TRIPOLI (Reuters) - Ali Zeidan, le chef du gouvernement libyen, a été détenu plusieurs heures jeudi par d'anciens rebelles qui ont dit agir en représailles à la capture d'un responsable d'Al Qaïda par une unité des forces spéciales de l'armée américaine, samedi à Tripoli.

"Le Premier ministre a été libéré", a annoncé en fin de matinée un membre de son équipe. Selon un correspondant de Reuters qui se trouvait devant le ministère de l'Intérieur, où il était retenu, des coups de feu ont été tirés par des gens qui réclamaient sa libération.
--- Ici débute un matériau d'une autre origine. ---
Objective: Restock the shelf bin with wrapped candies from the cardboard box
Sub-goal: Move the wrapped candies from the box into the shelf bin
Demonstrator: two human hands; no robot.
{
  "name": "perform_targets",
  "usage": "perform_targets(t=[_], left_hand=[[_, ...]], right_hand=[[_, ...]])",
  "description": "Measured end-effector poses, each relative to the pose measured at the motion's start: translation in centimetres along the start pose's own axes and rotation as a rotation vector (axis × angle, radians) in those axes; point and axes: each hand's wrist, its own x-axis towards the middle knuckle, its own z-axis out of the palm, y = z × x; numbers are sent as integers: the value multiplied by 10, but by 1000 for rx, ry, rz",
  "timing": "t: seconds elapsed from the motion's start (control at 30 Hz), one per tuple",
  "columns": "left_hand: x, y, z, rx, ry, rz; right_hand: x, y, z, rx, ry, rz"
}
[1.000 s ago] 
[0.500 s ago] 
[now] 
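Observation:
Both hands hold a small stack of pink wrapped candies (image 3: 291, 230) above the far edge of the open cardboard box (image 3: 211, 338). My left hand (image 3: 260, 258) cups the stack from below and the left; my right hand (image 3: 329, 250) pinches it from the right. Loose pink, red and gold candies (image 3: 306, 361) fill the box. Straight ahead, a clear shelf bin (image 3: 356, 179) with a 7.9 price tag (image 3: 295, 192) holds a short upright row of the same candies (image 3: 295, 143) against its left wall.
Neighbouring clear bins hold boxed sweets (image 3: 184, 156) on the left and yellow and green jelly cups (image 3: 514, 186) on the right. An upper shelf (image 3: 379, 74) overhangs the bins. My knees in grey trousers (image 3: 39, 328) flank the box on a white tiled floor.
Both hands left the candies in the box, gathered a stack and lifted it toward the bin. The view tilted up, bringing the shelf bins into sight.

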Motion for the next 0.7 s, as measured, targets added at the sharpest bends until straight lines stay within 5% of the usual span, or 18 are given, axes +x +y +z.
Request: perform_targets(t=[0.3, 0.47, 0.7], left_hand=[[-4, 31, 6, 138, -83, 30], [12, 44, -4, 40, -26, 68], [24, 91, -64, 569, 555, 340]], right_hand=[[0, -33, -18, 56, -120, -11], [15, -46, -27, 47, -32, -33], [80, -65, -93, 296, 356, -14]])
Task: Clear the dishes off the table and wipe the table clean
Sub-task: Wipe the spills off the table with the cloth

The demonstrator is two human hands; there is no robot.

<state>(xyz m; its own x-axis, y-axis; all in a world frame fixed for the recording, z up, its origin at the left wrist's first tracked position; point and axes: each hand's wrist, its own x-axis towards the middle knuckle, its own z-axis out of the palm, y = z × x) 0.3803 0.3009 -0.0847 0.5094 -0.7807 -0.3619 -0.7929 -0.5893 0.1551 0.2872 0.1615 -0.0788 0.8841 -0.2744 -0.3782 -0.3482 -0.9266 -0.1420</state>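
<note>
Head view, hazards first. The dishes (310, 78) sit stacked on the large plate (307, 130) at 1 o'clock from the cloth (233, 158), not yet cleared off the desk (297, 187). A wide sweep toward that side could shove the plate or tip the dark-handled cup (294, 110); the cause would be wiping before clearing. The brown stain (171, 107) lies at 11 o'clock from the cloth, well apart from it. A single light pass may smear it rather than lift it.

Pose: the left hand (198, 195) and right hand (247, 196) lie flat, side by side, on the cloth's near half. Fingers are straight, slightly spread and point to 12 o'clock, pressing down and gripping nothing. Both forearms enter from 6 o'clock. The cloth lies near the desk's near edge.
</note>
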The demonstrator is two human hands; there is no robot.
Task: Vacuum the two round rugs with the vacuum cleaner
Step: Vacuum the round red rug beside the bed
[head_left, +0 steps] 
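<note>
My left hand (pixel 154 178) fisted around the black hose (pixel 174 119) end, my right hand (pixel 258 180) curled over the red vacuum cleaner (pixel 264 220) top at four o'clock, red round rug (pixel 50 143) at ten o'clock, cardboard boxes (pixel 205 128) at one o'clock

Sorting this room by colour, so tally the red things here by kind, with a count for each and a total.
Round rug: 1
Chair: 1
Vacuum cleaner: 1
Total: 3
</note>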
Ali Zeidan, qui est âgé d'une soixantaine d'années, avait été enlevé à l'aube à l'hôtel Corinthia, l'un des lieux les mieux protégés de la capitale, où il réside comme de nombreux hauts fonctionnaires et diplomates. Sa détention a duré environ six heures.

Peu avant la libération du Premier ministre, un membre de la brigade anticriminalité du ministère de l'Intérieur, où il était détenu, avait assuré qu'il était bien traité.

Ses ravisseurs disent avoir agi pour dénoncer la participation de Tripoli à l'opération des Navy SEALs américains qui ont appréhendé Abou Anas al Liby, un responsable d'Al Qaïda recherché pour des attentats contre les ambassades américaines au Kenya et en Tanzanie en 1998.

Et quand le secrétaire d'Etat américain John Kerry a confirmé cette participation, l'ancienne milice rebelle connue sous le nom de Chambre des révolutionnaires de Libye, a décidé d'"arrêter" Ali Zeidan

"Son arrestation intervient après que (Kerry) a indiqué que le gouvernement libyen était au courant de l'opération", a dit un porte-parole de l'ex-milice.

Ce groupe est désormais affilié au ministère de l'Intérieur, qui lui a confié la tâche d'assurer la sécurité dans la capitale libyenne dans le cadre d'un programme d'intégration des mouvements armés.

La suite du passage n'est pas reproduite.